O interesse dos atletas deve ser sempre defendido. Este ano terá sido dado um passo importante com a realização dos campeonatos nacionais de curta no Funchal. Mas logo a seguir a prova mais emblemática da natação portuguesa foi realizada na Póvoa de Varzim.

Dir-me-ão que “as condições são iguais para todos!” ou que “um bom nadador nada rápido em qualquer piscina” ou que “caiem recordes em qualquer campeonato nacional”. Meias verdades. As condições são diferentes para as diferentes provas. Uma piscina com 1.30m de profundidade nas pontas afetará muito mais um sprinter que não vai conseguir saltar convenientemente do que um nadador de fundo. Um bom nadador nada rápido em qualquer piscina, mas terá uma maior probabilidade de nadar ainda mais rápido numa piscina melhor. E a verdade é que caiem recordes nacionais em qualquer piscina, mas se calhar cairiam muitos mais numa piscina com as condições perfeitas.

Basta ver em média quantos recordes por campeonato caiem em Coimbra e comparar com quantos caiem na Póvoa ou em Famalicão. Quantos mínimos para provas internacionais da categoria Júnior ou Sénior já foram conseguidos em Coimbra ou Jamor e quantos foram conseguidos em Rio Maior.

Se num atleta infantil ou mesmo juvenil uma piscina menos boa não trará tanto prejuízo porque ainda estão numa curva de evolução acentuada, num atleta júnior ou sénior todos os pormenores contam. Um bloco menos bom, uma profundidade mais baixa, uma temperatura de água longe da ideal, uma corda fina ou um ambiente mais pesado fazem mesmo muita diferença.

Não se pode realizar um campeonato nacional de clubes na piscina da Póvoa de Varzim quando não é a ideal para a obtenção de boas marcas, quando não tem espaço para todos os atletas e quando o ambiente é extremamente cansativo pelo calor que se faz sentir na piscina. Será justo privar também o público de assistir aquela que é a prova mais emotiva da natação portuguesa?

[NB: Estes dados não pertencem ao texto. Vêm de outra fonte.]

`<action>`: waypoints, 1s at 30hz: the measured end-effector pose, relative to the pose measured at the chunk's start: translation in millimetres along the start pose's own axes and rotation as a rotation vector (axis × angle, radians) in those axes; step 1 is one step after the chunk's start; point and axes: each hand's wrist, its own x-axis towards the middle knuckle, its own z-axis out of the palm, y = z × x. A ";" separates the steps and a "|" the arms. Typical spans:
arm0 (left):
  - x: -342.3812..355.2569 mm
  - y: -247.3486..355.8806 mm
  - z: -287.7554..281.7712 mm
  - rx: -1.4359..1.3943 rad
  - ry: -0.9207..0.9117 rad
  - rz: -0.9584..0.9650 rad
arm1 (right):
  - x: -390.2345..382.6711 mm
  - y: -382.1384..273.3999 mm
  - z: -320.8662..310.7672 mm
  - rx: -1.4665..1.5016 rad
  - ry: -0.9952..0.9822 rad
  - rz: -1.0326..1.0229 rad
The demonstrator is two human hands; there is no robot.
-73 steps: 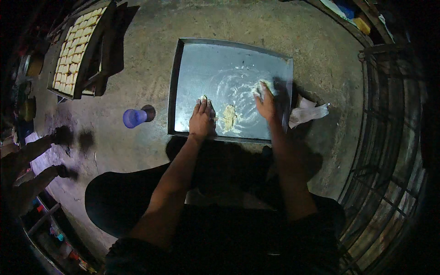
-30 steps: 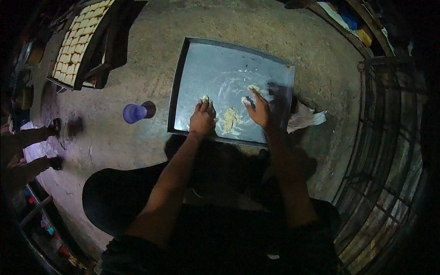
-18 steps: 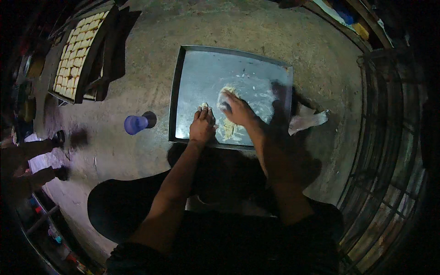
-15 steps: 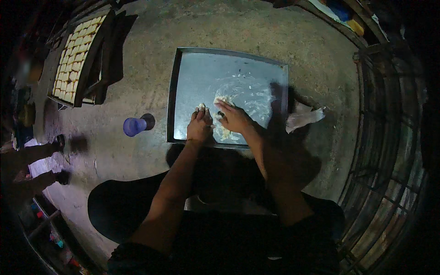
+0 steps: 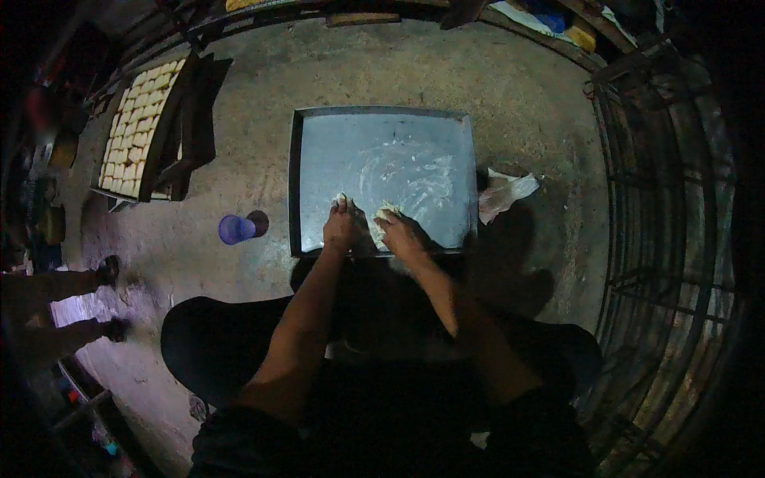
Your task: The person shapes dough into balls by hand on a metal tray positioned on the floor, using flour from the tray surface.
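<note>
A large, shallow metal tray [image 5: 331,147] lies on the floor in front of me, its right half streaked with white, floury smears. Over its near left part my left hand [image 5: 341,229] is closed, with a small pale lump, apparently dough, showing at its fingertips. Just right of it, my right hand [image 5: 402,236] curls over a larger pale, ragged piece of dough [image 5: 388,213] and presses it against the tray. The fingers hide part of this piece. The two hands are close together but apart.
Left of the tray stands a translucent purple-blue cup [image 5: 233,229]. Farther left, a rack [image 5: 163,151] holds rows of pale dough pieces. A crumpled whitish sheet [image 5: 508,193] lies right of the tray. Metal racks [image 5: 637,231] line the right side. Another person's legs [image 5: 76,283] show at left.
My right hand has drawn nearer to me along the tray, gathering the dough under its fingers. My left hand stays closed at nearly the same spot. The whole view has shifted slightly.
</note>
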 end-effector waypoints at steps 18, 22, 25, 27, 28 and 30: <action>21.6 96.5 -44.1 -1.346 -0.058 -0.173 | 30.1 2.3 -18.2 1.018 0.471 0.365; 28.4 98.6 -29.8 -1.296 0.276 -0.193 | 30.7 -23.2 -28.2 0.804 0.504 0.322; 35.4 98.4 -30.6 -1.567 0.194 -0.229 | 35.1 -25.3 -24.1 0.829 0.481 0.230; 38.8 109.6 -41.7 -1.729 0.132 -0.380 | 37.5 -13.4 -16.2 1.135 0.448 0.244; 37.2 110.7 -46.3 -1.626 0.155 -0.425 | 37.3 -11.2 -11.9 1.293 0.425 0.248; 32.7 109.7 -51.9 -1.418 0.203 -0.510 | 31.4 -14.3 -9.0 1.464 0.337 0.342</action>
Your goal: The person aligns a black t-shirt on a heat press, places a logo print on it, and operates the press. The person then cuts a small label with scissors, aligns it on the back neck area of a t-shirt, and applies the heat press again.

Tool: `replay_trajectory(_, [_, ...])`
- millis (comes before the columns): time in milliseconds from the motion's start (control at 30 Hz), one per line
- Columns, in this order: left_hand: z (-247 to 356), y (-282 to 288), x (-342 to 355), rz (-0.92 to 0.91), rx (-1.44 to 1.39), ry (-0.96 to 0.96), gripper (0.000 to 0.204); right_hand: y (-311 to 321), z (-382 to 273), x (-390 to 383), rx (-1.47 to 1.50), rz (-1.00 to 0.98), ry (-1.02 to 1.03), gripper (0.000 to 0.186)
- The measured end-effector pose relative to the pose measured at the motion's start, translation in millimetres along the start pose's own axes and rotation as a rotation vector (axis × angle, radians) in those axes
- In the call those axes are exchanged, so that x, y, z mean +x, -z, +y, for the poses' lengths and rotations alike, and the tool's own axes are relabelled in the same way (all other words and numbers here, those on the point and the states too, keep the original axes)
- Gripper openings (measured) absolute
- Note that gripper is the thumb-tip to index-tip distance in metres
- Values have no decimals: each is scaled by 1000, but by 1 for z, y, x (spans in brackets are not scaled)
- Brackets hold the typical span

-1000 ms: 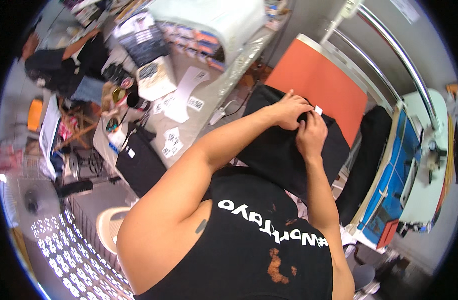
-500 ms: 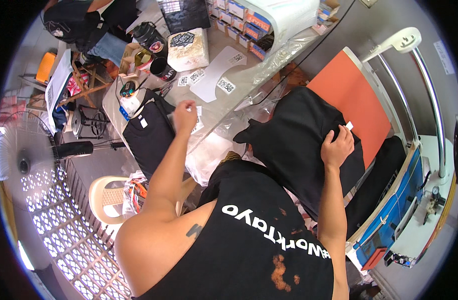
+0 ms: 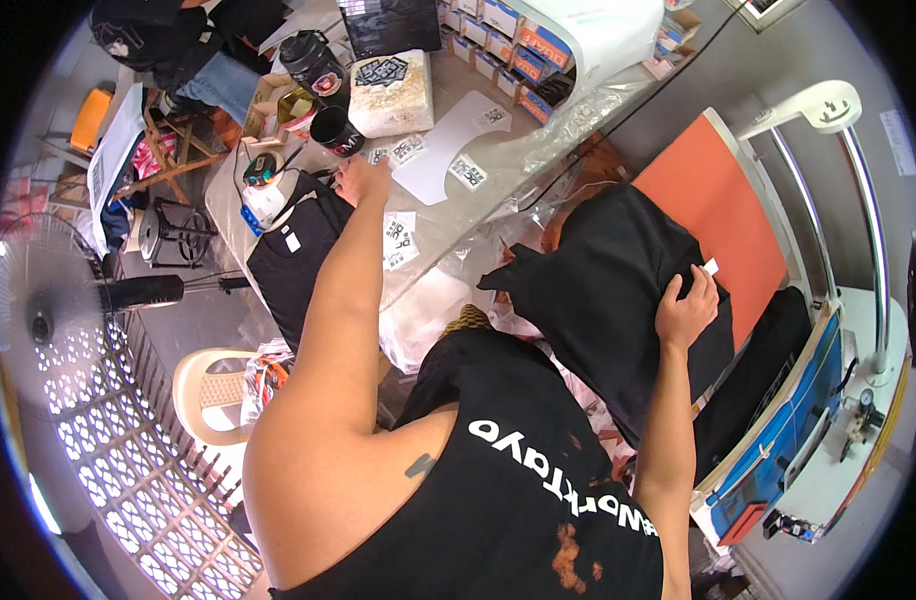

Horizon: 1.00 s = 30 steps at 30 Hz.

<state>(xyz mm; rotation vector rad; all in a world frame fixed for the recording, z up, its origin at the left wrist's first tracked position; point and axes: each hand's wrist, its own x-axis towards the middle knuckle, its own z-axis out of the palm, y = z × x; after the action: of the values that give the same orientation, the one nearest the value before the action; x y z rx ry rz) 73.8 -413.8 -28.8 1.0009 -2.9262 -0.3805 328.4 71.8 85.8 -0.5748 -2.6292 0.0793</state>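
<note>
Over the near edge of the orange board (image 3: 713, 190), hiding it, drapes a black garment (image 3: 608, 290); the right hand (image 3: 689, 310) rests on it, loosely parted beside a white tag (image 3: 711, 267). Toward the left end of the tabletop (image 3: 503, 165), near a mug (image 3: 334, 130), the left hand (image 3: 362, 181) hides its fingertips; its grip I cannot tell.

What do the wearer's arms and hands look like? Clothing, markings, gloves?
Left hand and right hand: no gloves seen; too small to rule out rings. Left arm and right arm: bare, no sleeves or cables seen. Black sleeveless top with white lettering and orange-brown blotches. Small dark mark, maybe a tattoo, by the left armhole.
</note>
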Motion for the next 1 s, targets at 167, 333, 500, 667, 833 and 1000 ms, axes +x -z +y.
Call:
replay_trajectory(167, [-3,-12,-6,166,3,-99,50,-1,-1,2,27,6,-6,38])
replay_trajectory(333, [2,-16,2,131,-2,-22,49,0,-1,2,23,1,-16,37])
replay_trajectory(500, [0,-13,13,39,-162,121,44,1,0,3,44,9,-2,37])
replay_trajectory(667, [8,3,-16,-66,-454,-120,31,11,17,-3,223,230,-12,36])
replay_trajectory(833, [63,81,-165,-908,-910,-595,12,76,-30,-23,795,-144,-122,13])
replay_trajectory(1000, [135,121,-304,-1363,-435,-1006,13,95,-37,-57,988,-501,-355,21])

Os nadadores trabalham demasiado durante 11 meses do ano para verem um pico de forma desperdiçado numa piscina menos boa.

Que no futuro não haja medo de voltar a marcar nacionais para a Madeira mesmo que seja preciso apertar os mínimos de participação ou fazer um esforço financeiro maior. Quem lá nadou este ano, nadou motivado, numa grande piscina e com excelente organização. Que não haja medo de marcar sistematicamente campeonatos de piscina longa para Coimbra e para o Jamor. Tenho a certeza que a grande maioria dos nadadores agradece.

É na piscina que todos os nadadores vão tentar fazer a prova perfeita. E para isso devemos começar por saber escolher o palco certo, porque a piscina escolhida será sempre, para todos os que lá competirem, o palco dos sonhos.